● **ACTION ITEM**:
Make an exact transcription of the data below.

● **MATERIAL SHOWN**:
***
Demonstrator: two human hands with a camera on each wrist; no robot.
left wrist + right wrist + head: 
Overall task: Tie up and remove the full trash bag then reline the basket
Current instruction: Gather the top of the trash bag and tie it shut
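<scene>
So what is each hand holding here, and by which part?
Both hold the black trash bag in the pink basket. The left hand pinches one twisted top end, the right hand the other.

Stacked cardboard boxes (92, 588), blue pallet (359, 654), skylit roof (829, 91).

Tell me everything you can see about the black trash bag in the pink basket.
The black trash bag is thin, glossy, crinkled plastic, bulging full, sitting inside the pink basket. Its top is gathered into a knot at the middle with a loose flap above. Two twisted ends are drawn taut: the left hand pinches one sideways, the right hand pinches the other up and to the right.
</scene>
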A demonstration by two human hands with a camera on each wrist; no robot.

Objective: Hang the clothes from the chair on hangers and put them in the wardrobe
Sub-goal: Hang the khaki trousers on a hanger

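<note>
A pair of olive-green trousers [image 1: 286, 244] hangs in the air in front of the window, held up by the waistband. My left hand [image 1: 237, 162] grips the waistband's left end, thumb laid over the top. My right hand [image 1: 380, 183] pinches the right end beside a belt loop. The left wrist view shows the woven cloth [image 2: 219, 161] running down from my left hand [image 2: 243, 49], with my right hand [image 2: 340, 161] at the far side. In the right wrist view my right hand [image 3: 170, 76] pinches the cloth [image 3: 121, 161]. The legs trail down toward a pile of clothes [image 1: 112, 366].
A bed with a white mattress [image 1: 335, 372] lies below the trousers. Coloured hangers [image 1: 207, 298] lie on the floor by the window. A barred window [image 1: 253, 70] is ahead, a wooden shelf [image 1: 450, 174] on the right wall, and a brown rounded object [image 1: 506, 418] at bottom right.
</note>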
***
● **EXERCISE RESULT**:
Demonstrator: two human hands with a camera on each wrist; no robot.
left wrist + right wrist + head: 
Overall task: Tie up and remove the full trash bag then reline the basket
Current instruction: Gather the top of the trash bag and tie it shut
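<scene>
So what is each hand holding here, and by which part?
Both hold the black trash bag in the pink basket. The left hand pinches one twisted top end, the right hand the other.

Stacked cardboard boxes (92, 588), blue pallet (359, 654), skylit roof (829, 91).

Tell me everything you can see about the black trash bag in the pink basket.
The black trash bag is thin, glossy, crinkled plastic, bulging full, sitting inside the pink basket. Its top is gathered into a knot at the middle with a loose flap above. Two twisted ends are drawn taut: the left hand pinches one sideways, the right hand pinches the other up and to the right.
</scene>
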A demonstration by two human hands with a camera on each wrist; no robot.

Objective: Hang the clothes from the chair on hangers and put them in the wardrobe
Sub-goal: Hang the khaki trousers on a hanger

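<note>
A pair of olive-green trousers [image 1: 286, 244] hangs in the air in front of the window, held up by the waistband. My left hand [image 1: 237, 162] grips the waistband's left end, thumb laid over the top. My right hand [image 1: 380, 183] pinches the right end beside a belt loop. The left wrist view shows the woven cloth [image 2: 219, 161] running down from my left hand [image 2: 243, 49], with my right hand [image 2: 340, 161] at the far side. In the right wrist view my right hand [image 3: 170, 76] pinches the cloth [image 3: 121, 161]. The legs trail down toward a pile of clothes [image 1: 112, 366].
A bed with a white mattress [image 1: 335, 372] lies below the trousers. Coloured hangers [image 1: 207, 298] lie on the floor by the window. A barred window [image 1: 253, 70] is ahead, a wooden shelf [image 1: 450, 174] on the right wall, and a brown rounded object [image 1: 506, 418] at bottom right.
</note>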

This output has been written out in full.